* _Exercise description_:
Work out how many lines in the listing below include the word "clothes"; answer with the number alone.

* _Source information_:
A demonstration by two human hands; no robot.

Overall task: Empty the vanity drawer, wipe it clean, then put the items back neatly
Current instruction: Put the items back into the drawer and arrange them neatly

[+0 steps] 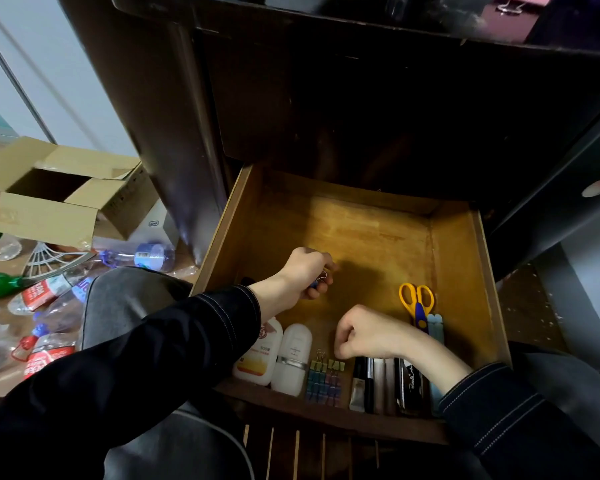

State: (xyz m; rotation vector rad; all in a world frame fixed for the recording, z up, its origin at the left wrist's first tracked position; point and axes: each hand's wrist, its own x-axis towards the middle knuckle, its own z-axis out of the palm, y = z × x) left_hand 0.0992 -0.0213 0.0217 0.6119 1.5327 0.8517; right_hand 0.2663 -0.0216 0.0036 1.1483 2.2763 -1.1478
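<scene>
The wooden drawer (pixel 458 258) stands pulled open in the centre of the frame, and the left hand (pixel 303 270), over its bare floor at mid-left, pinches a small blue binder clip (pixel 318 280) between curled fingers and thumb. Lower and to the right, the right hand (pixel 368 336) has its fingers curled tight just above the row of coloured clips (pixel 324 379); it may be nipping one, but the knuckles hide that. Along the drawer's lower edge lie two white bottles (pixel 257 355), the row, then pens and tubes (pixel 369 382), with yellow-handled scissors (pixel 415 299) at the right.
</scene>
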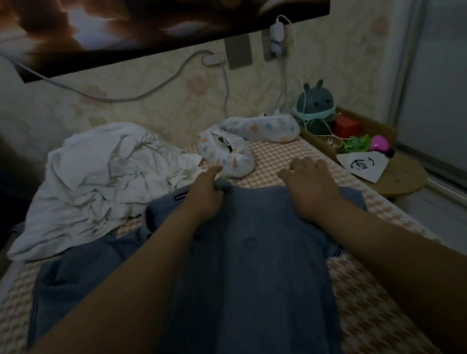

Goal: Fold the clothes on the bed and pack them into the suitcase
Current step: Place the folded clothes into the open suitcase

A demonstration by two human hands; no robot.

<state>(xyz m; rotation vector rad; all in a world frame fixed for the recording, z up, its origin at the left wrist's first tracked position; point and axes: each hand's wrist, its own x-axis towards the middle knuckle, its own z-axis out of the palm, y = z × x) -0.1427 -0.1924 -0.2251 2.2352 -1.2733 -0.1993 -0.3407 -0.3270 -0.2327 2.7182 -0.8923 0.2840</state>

* _Written answer_:
2